Farm Ranch Animals
American society is demanding changes to the way the agriculture industry cares for farm animals. The public has moved beyond just wanting to protect farm and ranch animals from obvious cruelty and now wants the agricultural community to ensure it is meeting the social, behavioral, psychological and physical needs of farm animals in confinement hog barns, poultry barns and beef feedlots.
What this means is that farm animals with bones and muscles are meant to move and should be provided with the opportunity to exercise in intensive operations. It means social ranch animals need the opportunity to interact with others of their species.

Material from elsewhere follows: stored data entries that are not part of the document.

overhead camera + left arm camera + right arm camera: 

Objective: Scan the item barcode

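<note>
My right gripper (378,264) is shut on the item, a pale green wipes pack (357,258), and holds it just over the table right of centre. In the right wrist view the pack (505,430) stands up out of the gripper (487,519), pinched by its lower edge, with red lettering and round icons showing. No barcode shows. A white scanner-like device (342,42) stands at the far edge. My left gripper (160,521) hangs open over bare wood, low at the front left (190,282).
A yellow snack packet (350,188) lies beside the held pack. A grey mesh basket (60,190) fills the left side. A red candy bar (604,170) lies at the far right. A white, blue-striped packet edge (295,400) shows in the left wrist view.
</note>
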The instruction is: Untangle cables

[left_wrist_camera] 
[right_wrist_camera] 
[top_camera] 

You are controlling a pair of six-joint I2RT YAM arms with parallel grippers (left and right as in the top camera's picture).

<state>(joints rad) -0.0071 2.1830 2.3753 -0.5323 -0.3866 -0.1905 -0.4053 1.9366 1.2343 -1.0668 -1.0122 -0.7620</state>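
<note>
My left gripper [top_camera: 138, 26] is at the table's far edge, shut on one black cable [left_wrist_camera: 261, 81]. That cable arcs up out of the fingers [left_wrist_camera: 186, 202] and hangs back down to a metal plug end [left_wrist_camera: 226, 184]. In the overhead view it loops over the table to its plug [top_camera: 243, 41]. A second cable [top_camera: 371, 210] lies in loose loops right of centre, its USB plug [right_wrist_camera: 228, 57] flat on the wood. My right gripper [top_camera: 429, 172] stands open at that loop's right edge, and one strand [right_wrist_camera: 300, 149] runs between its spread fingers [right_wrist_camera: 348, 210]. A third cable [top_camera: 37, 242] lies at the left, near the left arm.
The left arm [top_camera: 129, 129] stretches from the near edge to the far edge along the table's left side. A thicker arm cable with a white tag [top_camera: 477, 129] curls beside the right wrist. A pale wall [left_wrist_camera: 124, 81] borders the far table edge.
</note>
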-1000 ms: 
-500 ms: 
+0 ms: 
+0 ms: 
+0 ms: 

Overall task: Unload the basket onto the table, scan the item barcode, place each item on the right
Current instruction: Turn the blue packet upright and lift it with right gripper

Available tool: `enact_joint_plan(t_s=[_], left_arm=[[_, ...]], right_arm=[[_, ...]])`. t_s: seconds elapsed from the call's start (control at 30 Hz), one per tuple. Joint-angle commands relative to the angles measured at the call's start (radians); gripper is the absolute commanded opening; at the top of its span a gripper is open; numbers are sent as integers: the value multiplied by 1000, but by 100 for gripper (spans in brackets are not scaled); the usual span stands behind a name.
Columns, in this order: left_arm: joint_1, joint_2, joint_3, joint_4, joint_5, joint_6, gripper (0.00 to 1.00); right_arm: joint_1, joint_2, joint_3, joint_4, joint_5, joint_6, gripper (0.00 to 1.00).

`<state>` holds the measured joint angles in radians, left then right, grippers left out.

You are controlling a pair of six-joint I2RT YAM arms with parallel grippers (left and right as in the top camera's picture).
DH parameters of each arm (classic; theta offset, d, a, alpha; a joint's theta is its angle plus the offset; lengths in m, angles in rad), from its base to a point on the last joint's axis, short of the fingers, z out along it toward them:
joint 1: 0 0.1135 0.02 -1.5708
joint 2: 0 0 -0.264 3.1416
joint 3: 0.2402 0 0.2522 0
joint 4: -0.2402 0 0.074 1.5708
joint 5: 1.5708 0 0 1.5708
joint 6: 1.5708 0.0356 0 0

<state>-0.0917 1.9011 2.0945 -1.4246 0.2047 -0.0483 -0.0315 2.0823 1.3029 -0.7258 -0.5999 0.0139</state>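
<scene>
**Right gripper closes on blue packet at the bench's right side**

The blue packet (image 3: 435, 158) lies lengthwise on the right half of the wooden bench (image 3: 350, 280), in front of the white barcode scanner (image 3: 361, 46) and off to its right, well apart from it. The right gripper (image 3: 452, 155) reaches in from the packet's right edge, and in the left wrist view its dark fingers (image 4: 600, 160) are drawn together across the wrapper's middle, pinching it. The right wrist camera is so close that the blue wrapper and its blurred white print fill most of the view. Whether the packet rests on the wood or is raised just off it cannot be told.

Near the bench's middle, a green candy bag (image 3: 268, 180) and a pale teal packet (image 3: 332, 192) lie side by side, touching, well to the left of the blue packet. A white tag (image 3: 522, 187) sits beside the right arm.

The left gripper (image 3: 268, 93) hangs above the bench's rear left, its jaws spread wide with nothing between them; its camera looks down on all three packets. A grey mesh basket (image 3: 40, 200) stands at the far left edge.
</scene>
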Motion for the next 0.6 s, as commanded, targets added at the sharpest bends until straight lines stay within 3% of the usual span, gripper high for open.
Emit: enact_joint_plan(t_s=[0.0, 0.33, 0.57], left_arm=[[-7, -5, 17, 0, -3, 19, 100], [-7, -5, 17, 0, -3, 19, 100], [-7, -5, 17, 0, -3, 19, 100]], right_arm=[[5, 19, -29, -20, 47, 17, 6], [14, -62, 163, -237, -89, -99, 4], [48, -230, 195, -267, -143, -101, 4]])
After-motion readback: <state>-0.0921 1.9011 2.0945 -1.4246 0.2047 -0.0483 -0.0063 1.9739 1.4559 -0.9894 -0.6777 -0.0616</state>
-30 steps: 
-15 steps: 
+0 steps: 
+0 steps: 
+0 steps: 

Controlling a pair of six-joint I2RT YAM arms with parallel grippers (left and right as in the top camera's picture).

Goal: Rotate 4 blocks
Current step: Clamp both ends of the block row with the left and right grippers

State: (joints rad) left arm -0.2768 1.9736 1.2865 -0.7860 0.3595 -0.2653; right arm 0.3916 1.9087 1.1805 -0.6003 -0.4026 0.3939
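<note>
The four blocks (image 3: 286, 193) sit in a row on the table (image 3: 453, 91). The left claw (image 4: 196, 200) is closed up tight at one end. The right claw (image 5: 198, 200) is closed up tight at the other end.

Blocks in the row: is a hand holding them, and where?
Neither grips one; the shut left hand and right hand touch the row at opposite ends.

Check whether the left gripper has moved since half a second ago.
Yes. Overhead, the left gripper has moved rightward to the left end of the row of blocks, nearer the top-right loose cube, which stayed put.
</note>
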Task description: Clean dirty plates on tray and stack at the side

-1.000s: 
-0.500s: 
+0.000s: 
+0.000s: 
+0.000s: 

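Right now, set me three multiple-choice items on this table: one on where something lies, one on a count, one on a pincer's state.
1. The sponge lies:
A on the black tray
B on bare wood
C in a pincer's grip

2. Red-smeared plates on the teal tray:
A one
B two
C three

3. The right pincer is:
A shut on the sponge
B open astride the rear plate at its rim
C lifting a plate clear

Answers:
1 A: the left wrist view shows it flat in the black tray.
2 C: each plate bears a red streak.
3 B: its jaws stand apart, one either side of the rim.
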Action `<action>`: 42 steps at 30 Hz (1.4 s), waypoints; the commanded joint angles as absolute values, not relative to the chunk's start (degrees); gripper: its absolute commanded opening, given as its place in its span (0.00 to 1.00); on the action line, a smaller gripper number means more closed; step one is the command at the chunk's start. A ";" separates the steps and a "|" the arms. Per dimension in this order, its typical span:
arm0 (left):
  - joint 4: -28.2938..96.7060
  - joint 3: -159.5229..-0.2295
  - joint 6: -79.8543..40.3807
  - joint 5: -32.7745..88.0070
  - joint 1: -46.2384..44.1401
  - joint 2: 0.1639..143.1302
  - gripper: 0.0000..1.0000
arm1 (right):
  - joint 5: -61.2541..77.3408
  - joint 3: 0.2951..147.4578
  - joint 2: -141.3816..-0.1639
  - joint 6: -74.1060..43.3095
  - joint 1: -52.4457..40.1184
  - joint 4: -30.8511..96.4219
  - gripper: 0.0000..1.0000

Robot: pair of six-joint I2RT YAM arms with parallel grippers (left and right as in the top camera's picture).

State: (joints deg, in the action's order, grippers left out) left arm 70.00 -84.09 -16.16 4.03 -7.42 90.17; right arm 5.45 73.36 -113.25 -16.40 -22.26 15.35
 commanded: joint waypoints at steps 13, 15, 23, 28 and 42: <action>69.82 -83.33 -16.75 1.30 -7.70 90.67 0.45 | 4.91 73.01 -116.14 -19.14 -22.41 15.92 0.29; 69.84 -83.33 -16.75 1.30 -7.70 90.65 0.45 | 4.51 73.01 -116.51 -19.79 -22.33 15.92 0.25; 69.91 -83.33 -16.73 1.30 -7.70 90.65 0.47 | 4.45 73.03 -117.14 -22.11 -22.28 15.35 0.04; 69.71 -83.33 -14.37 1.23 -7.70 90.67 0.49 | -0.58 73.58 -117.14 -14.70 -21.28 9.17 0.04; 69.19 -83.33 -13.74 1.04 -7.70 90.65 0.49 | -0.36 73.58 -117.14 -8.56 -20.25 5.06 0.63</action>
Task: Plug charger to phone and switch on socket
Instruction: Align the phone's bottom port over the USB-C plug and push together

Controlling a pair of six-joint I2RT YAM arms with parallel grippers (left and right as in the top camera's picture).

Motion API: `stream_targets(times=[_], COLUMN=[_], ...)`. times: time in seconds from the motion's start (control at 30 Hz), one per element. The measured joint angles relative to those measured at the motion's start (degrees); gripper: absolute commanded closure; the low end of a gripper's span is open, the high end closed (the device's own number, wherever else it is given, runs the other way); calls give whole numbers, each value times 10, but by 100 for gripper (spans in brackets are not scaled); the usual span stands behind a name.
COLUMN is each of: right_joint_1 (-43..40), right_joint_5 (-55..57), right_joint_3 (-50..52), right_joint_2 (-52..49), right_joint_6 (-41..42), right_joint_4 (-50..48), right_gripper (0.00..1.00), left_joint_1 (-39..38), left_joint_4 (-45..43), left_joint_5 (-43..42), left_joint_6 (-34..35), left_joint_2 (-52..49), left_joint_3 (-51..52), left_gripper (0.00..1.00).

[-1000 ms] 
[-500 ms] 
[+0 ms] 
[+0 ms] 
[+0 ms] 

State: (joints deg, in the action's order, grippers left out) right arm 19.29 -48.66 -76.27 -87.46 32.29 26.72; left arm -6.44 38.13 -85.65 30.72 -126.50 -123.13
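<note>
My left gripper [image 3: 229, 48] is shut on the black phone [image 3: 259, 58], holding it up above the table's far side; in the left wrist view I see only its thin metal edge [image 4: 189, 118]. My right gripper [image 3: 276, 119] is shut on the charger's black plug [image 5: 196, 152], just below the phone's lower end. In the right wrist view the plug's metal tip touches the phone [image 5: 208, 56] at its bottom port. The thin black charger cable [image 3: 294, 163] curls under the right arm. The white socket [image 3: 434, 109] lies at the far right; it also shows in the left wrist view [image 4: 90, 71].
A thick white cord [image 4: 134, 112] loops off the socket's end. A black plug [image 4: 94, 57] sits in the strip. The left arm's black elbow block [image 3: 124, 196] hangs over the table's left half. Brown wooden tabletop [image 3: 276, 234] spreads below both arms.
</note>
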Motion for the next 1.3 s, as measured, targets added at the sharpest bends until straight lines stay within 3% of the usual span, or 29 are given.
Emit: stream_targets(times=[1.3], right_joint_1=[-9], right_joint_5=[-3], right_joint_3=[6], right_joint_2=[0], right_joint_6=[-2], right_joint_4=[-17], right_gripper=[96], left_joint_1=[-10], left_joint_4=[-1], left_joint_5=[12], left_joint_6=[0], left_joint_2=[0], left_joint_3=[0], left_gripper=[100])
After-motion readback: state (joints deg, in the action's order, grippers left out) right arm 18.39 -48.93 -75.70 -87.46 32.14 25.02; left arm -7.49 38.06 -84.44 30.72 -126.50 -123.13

Another concern is traditional practices, such as branding, castration and dehorning in the cattle industry, that cause unintended pain to animals.
The livestock industry is going to have to become proactive in adapting to this new public ethic concerning animal use or it will face legislated changes.
The change in the public's attitude concerning how agriculture uses farm animals has occurred for two reasons. First, the industrialization of agriculture changed the way farm animals are raised. Second, society changed with an increasing focus on upholding the civil rights of minority groups.
The development of industrialized agriculture, with its confinement operations and feedlots, changed the basic contract between farm animals and producers. Prior to industrialization, the relationship between farmers and their animals was a win-win situation.
Animals benefited because the farmer protected them from predators and provided them with supplementary feed and shelter. And the farmer, of course, benefited through marketing the meat from the animals.
Producers should recognize social attitudes have changed about the use of farm animals and respond to the emerging new ethic. The challenge facing agriculture is to reassure people the food they eat is raised in a humane fashion. People want animals to live decent lives. Then they'll eat meat without guilt.